▶ [Task description]: Copying nothing before it, reproduce the line that holds "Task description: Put" and every line after it in the data, exactly.

▶ [Raw data]:

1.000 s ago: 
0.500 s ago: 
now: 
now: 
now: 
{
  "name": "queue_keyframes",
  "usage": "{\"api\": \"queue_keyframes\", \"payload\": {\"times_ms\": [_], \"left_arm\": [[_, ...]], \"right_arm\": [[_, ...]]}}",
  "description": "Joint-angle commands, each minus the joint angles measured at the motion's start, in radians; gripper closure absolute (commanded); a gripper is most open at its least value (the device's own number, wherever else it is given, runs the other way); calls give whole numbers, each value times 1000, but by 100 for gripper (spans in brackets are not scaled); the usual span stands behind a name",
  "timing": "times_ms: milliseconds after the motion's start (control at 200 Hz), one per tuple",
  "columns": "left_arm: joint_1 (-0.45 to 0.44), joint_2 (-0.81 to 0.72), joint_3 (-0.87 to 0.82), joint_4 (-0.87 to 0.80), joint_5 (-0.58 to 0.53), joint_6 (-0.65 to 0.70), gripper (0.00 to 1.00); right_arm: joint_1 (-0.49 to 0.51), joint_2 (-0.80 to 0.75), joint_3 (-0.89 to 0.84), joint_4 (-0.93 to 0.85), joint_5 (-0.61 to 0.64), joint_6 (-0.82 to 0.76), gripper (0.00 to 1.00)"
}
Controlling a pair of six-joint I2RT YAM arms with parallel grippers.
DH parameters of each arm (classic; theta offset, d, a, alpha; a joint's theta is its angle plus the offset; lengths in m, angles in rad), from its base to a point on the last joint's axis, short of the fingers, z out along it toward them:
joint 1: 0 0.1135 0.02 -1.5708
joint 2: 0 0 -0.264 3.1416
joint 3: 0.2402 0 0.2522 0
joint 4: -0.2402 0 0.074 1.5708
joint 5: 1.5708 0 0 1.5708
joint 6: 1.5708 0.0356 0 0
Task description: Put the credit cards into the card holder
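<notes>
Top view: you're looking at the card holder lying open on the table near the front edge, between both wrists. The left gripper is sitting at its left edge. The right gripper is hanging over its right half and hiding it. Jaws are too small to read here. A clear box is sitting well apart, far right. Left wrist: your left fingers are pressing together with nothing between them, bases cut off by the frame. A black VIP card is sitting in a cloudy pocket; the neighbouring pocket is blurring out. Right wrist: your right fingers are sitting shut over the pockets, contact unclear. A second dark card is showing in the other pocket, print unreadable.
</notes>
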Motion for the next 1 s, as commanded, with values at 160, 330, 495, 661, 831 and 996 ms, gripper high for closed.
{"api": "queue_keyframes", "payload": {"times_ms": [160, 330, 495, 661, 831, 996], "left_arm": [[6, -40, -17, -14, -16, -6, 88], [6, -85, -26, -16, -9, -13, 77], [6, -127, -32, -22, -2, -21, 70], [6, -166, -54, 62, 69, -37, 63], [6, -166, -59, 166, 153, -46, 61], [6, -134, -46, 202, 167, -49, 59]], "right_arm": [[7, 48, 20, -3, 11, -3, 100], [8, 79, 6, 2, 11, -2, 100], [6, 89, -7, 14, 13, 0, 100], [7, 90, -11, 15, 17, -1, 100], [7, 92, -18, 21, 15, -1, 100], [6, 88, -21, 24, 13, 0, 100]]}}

▶ [Your response]:
Task description: Put the credit cards into the card holder
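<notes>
Top view: you're looking at the card holder lying open on the table near the front edge, between both wrists. The left gripper is sitting at its left edge. The right gripper is hanging over its right half and hiding it. Jaws are too small to read here. A clear box is sitting well apart, far right. Left wrist: your left fingers are pressing together with nothing between them, bases cut off by the frame. A black VIP card is sitting in a cloudy pocket; the neighbouring pocket is blurring out. Right wrist: your right fingers are sitting shut over the pockets, contact unclear. A second dark card is showing in the other pocket, print unreadable.
</notes>
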Motion for the next 1 s, as commanded, with values at 160, 330, 495, 661, 831 and 996 ms, gripper high for closed.
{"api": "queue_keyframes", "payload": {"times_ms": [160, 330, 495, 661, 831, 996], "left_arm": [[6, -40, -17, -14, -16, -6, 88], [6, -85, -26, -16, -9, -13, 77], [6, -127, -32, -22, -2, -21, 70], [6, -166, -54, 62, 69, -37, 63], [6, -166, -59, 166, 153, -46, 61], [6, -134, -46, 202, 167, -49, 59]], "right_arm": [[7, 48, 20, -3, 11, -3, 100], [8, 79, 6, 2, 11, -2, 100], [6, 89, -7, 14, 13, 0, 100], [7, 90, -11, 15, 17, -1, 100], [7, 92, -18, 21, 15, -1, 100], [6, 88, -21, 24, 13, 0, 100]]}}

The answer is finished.